• [Work to be completed] Each line of the data has to be written out again exactly as shown.

# # # #

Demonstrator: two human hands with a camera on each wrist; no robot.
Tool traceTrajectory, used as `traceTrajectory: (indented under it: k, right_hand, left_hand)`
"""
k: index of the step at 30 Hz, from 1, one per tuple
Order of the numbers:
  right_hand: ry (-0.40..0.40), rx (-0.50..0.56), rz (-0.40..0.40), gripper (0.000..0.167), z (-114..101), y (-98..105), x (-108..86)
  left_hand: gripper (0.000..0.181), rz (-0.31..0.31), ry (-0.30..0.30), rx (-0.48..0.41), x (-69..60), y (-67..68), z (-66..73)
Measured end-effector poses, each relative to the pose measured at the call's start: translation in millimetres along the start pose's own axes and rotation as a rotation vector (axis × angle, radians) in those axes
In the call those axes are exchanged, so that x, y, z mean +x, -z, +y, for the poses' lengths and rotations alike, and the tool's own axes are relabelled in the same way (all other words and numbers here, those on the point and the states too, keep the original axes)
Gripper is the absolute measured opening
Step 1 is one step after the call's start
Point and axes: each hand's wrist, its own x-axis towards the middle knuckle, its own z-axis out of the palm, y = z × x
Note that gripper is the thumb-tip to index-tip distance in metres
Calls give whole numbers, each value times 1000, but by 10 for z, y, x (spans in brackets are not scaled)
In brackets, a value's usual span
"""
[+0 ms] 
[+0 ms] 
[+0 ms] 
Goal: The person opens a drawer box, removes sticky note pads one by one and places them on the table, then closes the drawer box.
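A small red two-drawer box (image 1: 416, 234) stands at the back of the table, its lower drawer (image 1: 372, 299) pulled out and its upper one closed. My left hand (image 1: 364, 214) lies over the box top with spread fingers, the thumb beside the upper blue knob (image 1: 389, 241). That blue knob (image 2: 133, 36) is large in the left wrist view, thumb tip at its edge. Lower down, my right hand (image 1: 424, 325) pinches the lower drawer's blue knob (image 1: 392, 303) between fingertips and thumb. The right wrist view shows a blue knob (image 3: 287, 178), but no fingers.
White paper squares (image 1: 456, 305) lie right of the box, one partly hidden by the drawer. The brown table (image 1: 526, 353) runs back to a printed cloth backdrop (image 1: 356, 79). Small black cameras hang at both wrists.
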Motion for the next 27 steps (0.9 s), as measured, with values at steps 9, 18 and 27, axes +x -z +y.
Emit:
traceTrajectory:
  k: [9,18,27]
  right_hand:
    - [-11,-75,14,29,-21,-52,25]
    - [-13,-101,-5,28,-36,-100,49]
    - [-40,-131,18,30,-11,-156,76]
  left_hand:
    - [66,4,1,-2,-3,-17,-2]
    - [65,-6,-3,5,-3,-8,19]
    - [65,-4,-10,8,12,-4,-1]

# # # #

• [Answer area]
Demonstrator: two human hands with a camera on each wrist; no robot.
Tool traceTrajectory, used as `traceTrajectory: (indented under it: k, right_hand, left_hand)`
"""
k: index of the step at 30 Hz, from 1, one per tuple
Order of the numbers:
  right_hand: ry (-0.40..0.40), rx (-0.50..0.56), rz (-0.40..0.40), gripper (0.000..0.167), z (-114..101), y (-98..105), x (-108..86)
  left_hand: gripper (0.000..0.181), rz (-0.31..0.31), ry (-0.30..0.30), rx (-0.48..0.41), x (-69..60), y (-67..68), z (-66..73)
Measured end-effector poses, each relative to the pose measured at the call's start: translation in millimetres along the start pose's own axes and rotation as a rotation vector (axis × angle, radians) in those axes
In the call those axes are exchanged, so that x, y, z mean +x, -z, +y, for the poses' lengths and rotations alike, and the tool's own axes are relabelled in the same way (all other words and numbers here, those on the point and the states too, keep the original axes)
Gripper is the absolute measured opening
Step 1 is one step after the call's start
Point and axes: each hand's wrist, its own x-axis towards the middle knuckle, its own z-axis out of the palm, y = z × x
Note that gripper is the thumb-tip to index-tip distance in metres
Calls give whole numbers, each value times 1000, but by 10 for z, y, x (spans in brackets are not scaled)
In brackets, a value's usual span
"""
[+0 ms] 
[+0 ms] 
[+0 ms] 
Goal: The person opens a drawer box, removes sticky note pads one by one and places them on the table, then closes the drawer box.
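A small red two-drawer box (image 1: 416, 234) stands at the back of the table, its lower drawer (image 1: 372, 299) pulled out and its upper one closed. My left hand (image 1: 364, 214) lies over the box top with spread fingers, the thumb beside the upper blue knob (image 1: 389, 241). That blue knob (image 2: 133, 36) is large in the left wrist view, thumb tip at its edge. Lower down, my right hand (image 1: 424, 325) pinches the lower drawer's blue knob (image 1: 392, 303) between fingertips and thumb. The right wrist view shows a blue knob (image 3: 287, 178), but no fingers.
White paper squares (image 1: 456, 305) lie right of the box, one partly hidden by the drawer. The brown table (image 1: 526, 353) runs back to a printed cloth backdrop (image 1: 356, 79). Small black cameras hang at both wrists.
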Motion for the next 27 steps (0.9 s), as measured, with values at steps 9, 18 and 27, axes +x -z +y.
Emit:
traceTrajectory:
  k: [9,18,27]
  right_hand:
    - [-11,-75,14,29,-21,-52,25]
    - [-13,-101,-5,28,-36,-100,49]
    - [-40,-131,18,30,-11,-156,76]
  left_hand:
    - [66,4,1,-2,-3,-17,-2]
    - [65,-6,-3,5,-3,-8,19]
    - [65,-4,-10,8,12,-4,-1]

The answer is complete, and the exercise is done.